YOUR GOAL: In the entries below, find every line holding the string "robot" and collect it.

GIVEN RECORDS:
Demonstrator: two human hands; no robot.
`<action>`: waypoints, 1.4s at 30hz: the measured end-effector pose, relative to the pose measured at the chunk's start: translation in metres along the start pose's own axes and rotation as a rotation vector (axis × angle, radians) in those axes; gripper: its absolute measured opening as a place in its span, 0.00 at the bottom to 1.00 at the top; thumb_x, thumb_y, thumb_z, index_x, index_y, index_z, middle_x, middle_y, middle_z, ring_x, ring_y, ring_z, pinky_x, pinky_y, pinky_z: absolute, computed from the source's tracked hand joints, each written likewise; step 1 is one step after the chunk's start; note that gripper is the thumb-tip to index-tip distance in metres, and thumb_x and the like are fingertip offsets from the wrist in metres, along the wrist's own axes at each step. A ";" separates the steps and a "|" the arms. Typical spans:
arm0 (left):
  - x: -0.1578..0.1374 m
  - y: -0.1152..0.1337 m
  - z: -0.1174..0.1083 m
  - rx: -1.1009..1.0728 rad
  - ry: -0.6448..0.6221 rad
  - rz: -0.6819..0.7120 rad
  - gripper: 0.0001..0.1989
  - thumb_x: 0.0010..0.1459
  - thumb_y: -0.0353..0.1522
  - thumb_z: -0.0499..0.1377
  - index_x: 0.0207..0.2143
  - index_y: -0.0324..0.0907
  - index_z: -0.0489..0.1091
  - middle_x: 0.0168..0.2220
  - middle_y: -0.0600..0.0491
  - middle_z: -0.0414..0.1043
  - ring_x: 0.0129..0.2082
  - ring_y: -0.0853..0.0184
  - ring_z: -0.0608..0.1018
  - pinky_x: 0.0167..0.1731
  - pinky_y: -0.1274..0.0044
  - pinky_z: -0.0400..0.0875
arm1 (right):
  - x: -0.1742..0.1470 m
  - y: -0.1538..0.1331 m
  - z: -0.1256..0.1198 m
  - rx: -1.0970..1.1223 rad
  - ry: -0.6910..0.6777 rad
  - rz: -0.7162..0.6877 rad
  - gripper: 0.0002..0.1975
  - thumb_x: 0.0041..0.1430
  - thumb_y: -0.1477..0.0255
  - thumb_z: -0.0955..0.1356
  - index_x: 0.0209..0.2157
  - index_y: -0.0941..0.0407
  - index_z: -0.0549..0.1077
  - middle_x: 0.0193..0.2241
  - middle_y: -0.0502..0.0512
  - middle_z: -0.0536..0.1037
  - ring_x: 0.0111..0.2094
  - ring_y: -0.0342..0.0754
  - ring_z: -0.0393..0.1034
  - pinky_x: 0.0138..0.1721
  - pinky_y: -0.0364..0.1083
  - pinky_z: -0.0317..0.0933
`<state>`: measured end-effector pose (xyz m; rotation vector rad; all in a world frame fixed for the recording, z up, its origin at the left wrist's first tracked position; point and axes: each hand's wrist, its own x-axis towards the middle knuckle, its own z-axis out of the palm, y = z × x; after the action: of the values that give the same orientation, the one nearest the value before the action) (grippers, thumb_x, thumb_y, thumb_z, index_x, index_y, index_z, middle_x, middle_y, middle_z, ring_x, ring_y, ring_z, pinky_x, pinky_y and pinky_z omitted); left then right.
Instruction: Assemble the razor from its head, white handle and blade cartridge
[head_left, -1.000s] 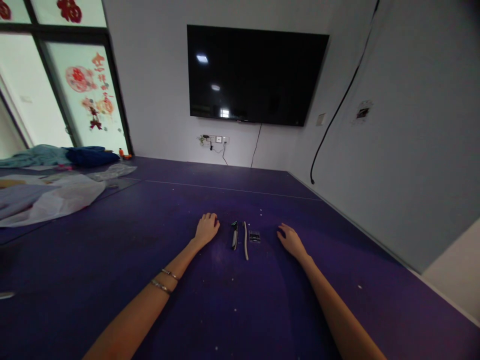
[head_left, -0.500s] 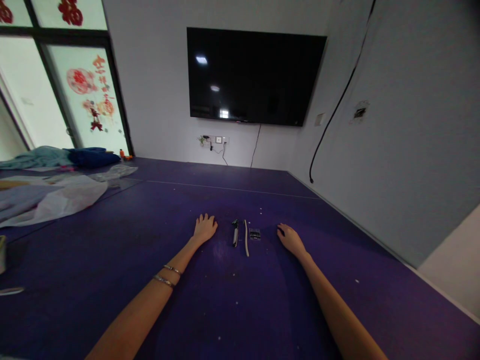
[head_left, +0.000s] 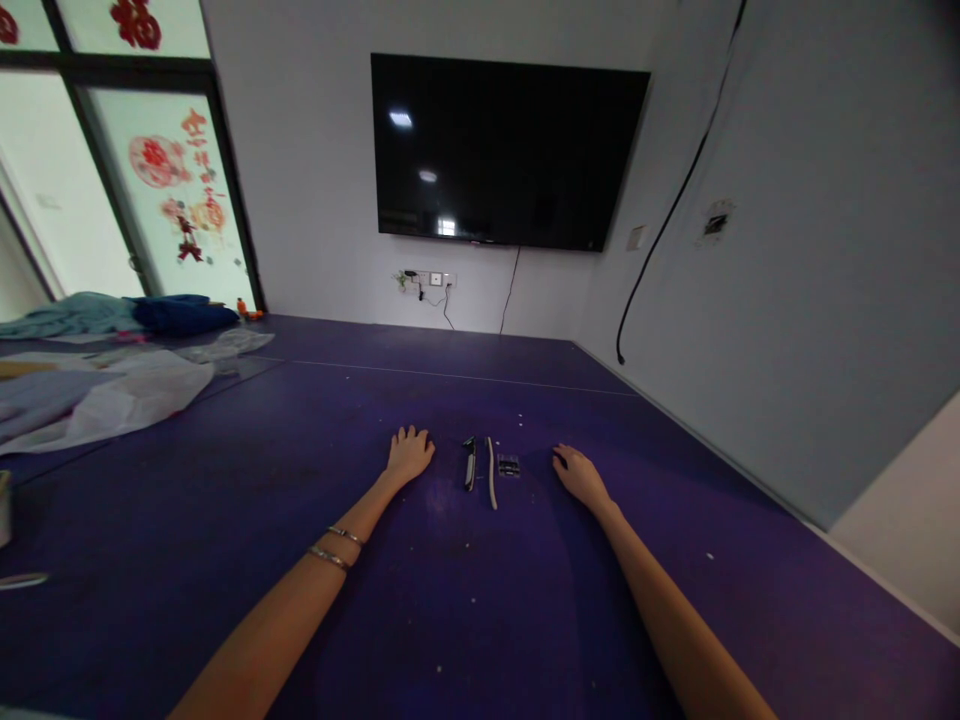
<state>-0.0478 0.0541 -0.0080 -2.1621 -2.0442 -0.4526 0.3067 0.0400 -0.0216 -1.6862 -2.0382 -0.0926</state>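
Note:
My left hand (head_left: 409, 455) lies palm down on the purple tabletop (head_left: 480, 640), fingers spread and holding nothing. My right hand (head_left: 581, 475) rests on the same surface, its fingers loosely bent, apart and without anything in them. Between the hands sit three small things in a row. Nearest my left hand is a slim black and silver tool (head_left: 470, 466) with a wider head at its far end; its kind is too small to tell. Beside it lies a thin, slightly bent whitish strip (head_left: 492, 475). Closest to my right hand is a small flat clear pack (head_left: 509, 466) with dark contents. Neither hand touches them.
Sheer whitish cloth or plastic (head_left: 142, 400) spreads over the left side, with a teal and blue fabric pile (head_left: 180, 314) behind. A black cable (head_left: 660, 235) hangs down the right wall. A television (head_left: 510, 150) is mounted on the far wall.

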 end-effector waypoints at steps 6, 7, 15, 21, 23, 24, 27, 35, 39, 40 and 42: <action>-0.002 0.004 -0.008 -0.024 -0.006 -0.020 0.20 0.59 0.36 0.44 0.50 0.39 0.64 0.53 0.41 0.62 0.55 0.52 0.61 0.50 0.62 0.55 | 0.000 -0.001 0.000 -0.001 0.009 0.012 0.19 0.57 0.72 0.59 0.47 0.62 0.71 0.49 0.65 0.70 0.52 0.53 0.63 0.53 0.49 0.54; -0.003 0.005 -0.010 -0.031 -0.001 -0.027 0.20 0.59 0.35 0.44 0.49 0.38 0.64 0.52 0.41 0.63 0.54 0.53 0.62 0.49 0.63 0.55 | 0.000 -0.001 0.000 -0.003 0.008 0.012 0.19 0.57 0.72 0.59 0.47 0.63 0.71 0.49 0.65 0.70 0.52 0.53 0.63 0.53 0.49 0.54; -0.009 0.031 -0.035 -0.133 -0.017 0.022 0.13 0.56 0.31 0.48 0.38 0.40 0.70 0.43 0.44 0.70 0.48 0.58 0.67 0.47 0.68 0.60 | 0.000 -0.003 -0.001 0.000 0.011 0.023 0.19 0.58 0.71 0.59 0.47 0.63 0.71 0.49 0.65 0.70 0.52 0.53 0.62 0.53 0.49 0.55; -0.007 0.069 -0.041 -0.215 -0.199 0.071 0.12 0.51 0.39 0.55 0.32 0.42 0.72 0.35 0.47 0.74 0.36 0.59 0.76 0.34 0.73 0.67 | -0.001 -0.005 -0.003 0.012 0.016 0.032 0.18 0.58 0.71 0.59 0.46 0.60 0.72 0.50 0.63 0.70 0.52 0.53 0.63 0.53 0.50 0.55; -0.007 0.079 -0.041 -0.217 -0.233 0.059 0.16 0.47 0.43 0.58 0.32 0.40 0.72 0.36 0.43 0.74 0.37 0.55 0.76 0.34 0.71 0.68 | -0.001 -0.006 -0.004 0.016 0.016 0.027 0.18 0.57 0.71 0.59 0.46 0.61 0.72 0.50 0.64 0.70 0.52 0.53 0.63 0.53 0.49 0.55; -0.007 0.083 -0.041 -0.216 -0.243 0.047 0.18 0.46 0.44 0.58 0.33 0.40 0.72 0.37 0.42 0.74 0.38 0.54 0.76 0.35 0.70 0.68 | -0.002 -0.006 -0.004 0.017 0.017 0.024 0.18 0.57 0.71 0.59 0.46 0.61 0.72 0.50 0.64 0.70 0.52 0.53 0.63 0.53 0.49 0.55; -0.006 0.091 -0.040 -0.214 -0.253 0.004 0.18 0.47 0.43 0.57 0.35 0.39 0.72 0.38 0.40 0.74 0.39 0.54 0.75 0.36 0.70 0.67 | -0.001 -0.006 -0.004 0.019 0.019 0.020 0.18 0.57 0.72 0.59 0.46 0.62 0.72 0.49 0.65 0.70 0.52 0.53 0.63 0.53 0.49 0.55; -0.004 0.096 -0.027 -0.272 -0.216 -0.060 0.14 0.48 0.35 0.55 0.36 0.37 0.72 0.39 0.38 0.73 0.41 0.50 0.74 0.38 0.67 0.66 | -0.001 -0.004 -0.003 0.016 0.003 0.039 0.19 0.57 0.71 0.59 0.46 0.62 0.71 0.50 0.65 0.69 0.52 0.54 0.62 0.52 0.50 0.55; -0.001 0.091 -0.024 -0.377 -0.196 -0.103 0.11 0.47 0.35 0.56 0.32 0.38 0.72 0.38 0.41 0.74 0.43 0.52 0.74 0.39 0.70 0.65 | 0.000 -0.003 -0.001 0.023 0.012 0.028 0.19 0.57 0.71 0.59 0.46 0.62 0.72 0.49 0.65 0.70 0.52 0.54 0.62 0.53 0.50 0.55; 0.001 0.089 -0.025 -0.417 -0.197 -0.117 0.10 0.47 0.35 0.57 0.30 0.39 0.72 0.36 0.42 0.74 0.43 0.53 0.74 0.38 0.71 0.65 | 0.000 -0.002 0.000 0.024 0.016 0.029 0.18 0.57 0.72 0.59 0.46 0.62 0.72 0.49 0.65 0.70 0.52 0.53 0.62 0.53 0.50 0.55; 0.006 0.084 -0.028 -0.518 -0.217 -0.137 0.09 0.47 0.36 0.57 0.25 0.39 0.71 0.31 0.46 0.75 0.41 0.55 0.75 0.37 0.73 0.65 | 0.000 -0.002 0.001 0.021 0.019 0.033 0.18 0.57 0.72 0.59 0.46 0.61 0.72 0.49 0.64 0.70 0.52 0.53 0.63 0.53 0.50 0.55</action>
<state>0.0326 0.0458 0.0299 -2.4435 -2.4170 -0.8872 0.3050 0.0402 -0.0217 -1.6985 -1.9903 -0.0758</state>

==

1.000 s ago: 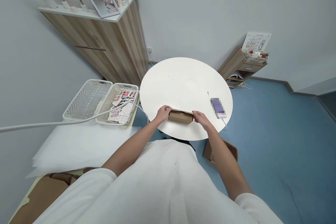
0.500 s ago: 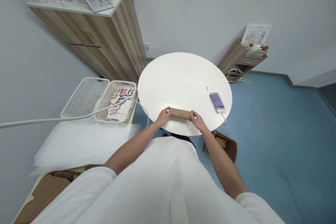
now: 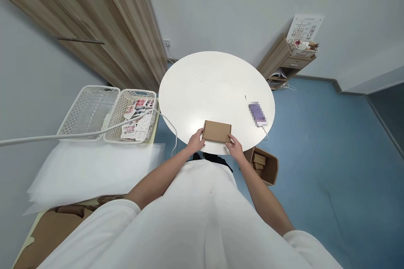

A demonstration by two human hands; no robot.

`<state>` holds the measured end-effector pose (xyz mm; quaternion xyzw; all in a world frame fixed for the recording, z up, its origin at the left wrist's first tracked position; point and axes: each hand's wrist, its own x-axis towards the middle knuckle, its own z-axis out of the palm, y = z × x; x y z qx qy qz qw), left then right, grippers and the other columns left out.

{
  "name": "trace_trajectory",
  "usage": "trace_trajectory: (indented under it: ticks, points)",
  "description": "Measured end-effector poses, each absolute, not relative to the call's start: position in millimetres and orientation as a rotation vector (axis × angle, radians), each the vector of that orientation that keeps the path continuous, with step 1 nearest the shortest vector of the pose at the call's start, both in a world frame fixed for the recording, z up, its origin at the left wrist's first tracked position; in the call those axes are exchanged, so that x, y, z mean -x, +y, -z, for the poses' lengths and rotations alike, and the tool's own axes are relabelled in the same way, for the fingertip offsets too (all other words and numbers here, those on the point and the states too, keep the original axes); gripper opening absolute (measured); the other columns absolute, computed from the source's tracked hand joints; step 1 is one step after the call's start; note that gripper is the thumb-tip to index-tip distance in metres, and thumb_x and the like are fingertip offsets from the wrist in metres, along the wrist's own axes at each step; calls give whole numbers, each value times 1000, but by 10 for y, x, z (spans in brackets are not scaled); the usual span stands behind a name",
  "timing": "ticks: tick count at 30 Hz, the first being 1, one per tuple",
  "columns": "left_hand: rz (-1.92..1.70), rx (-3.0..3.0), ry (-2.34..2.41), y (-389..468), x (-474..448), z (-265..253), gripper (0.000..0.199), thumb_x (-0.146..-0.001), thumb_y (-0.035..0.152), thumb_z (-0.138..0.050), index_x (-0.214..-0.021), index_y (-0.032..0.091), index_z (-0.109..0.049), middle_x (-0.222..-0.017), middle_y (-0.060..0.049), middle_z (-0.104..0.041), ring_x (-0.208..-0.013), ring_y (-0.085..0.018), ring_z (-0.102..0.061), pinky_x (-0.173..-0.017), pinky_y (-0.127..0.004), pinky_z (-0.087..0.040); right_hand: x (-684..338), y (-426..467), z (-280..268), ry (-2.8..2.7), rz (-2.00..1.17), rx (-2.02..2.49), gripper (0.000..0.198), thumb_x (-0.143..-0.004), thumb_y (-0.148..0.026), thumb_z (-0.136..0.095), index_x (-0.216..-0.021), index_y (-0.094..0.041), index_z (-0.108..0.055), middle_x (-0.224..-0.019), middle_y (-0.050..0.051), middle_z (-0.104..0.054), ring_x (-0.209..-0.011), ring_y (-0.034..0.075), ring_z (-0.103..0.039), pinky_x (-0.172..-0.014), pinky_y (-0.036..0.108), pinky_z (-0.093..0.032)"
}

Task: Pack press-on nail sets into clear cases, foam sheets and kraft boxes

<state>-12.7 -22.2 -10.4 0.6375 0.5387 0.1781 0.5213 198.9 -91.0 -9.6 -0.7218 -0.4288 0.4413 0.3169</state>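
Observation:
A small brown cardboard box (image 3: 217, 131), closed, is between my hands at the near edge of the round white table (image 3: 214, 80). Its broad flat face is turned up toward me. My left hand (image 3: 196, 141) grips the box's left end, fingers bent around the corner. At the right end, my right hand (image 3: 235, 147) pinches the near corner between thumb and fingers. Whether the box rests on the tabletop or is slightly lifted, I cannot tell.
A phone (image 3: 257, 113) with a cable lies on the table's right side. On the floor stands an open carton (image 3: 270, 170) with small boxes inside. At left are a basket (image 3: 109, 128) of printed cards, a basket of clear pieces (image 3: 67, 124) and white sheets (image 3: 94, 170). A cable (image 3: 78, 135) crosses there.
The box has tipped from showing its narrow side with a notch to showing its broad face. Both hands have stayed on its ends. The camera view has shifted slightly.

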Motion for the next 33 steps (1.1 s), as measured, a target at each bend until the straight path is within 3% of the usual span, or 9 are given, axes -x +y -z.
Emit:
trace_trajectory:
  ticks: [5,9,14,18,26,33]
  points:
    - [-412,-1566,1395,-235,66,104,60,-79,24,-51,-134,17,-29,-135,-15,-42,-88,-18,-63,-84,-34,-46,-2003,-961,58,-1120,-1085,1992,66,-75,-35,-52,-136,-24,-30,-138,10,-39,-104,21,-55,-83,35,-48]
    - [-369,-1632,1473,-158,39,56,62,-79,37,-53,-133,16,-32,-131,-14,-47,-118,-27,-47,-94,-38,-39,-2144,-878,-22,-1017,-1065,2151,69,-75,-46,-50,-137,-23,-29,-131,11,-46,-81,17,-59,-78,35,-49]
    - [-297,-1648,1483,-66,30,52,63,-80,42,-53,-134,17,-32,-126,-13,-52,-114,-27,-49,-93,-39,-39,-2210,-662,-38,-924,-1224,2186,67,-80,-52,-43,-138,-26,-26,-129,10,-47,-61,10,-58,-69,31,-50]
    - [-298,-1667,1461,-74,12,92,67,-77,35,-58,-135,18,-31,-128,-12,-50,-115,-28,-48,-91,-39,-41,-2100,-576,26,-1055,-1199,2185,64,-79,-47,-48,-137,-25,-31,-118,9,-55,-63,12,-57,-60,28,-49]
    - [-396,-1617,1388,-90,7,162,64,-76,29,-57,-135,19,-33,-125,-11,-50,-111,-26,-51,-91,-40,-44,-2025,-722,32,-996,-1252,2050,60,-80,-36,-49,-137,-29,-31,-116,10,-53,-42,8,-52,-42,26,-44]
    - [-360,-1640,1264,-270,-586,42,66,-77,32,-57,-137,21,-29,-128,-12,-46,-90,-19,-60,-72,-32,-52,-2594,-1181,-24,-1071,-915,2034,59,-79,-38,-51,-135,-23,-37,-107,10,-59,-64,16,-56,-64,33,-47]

RESULT OF THE EXERCISE:
Demonstrator: two human hands; no robot.
A demonstration by two human hands; no robot.

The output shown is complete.